LIFE
I’m revisiting an old charge in a new way, and that is to learn to value my work and my creativity as much as I value other people’s. Actually, it’s more of valuing my relationship to my own work as much as I value my relationship to other people’s.
The number of times I find myself emailing or texting, I’d be happy to do that for you, is staggering. Particularly if I compare it to the minimal number of times I find myself saying that I’m happy to do such-and-such for myself.
How did that training get in?
Maybe being a girl is enough.
It happened this morning on the elevator when I realized that I hadn’t responded to a text from last night. (Setting up a meeting with a playwright who wants me to dramaturg their play. For free. It’s a student project).
My mind immediately jumps my gut to guilt. There’s a pit in my stomach. I have to respond as soon as I get in the house, I decide.
But then, I catch myself.
No.
You said the first thing you would do when you got home was meditate. So, meditate.
This happens hundreds of micro-times a day. Often, I don’t catch it.
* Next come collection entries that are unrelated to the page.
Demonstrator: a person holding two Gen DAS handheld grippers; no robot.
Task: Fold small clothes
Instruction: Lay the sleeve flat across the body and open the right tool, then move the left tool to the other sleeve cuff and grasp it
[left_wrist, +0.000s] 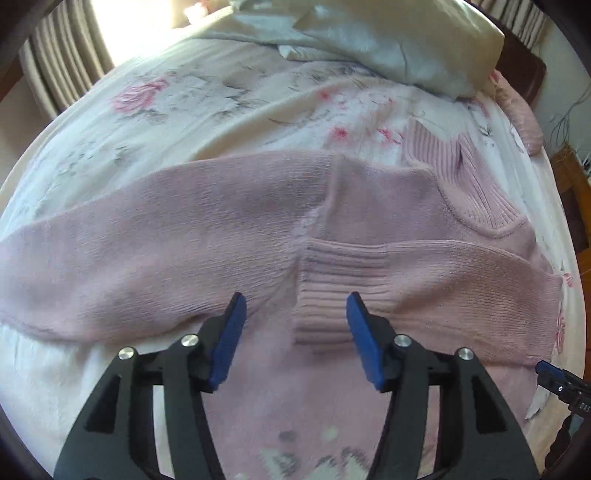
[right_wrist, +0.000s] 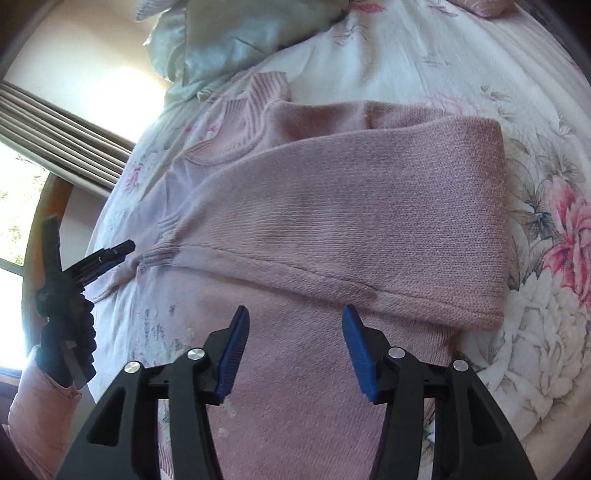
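Hovering over pink knit sweater (left_wrist: 229, 229), ribbed cuff (left_wrist: 340, 291), left claw (left_wrist: 295, 332), right claw (right_wrist: 295, 339) both spread empty

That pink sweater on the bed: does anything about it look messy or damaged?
No damage shows. The pink sweater lies on the floral bedsheet, both sleeves folded across its chest. Its ribbed collar sits a little rumpled. Both grippers, left and right, hover open above it.

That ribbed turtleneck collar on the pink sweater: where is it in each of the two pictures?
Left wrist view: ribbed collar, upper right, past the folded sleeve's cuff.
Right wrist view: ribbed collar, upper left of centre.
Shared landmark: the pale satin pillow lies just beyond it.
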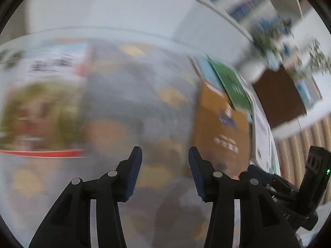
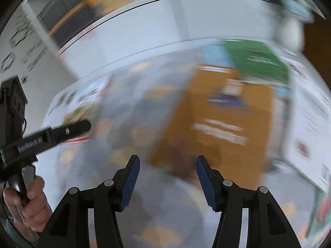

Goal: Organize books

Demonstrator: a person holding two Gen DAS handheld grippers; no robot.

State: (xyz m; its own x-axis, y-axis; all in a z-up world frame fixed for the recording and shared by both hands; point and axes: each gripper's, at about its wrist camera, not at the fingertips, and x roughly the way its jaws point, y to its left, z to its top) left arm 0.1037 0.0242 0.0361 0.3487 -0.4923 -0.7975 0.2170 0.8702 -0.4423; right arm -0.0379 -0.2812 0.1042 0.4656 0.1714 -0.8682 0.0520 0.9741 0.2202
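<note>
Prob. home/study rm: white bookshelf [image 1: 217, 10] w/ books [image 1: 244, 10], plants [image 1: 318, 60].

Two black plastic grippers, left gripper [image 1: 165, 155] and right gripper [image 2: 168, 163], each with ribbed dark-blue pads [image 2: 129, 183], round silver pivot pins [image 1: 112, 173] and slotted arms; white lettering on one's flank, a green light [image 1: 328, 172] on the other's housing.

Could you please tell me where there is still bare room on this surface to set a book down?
Blur limits this. The white strip along the far edge, behind the books, looks bare. The right side is crowded: the brown book lies overlapped by the green book, with a white sheet beside them. A large grey patterned cover fills the middle.
</note>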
Often, I yield to the pangs of guilt or fear and I realize that valuing my commitments to myself is defined in those little moments when I choose not to challenge the guilt.
Guilt is learned. Children don’t go around guilting all over themselves.
ART
Yesterday at Watch me Work, I was gonna ask Suzan-Lori Parks for tips on cultivating patience. But I answered my own question: Living is cultivating patience. It’s a day-by-day practice that requires starting over everyday until maybe you don’t have to anymore, and you’ve just made more space in the bottom of your heart to tolerate your “mistakes.”
So here are the tips for cultivating patience:
Be with yourself more and practice listening to yourself and others as much as possible.
More tips?: Stop and question why that text is now seminally more important when its time to meditate.
STYLE
There is a part of me that really struggles with, who does she think she is? Who does she think she is, is my secret prison. I think this is what people are thinking about me all the time. It stops me from taking selfies on the street at least once a week. I want to take selfies when I look really, really good, and I look really, really good a lot.
I know for a fact there are some folks who do think this about me, around me, because they’ve told me so. I also know that they are doing me a favor. I get to face my fear of this statement every time I have these kinds of encounters. I get an opportunity to unlock my own prison by releasing my obligation to be anything other than satisfied with myself.
To that end, I’m re-doing my wardrobe. It’s time to simplify. New base items are needed. I realize I’ve got three things I really love to wear, and they’re all leotards. Leos will be my new bases.
Have you heard of a capsule wardrobe? I’m researching to see if I can use one as a template. My ultimate desire is to build a wardrobe of simple and expensively-made bases layered when necessary or desired, with very special well-made designer and vintage statement pieces.
I am working on owning less of other people’s shit. How much stuff I own that I have accepted from others without actually wanting it is also staggering:
Sweaters, kitchenware, free shit from fairs, and “who does she think she is.”
Having a sale for these things in the coming months.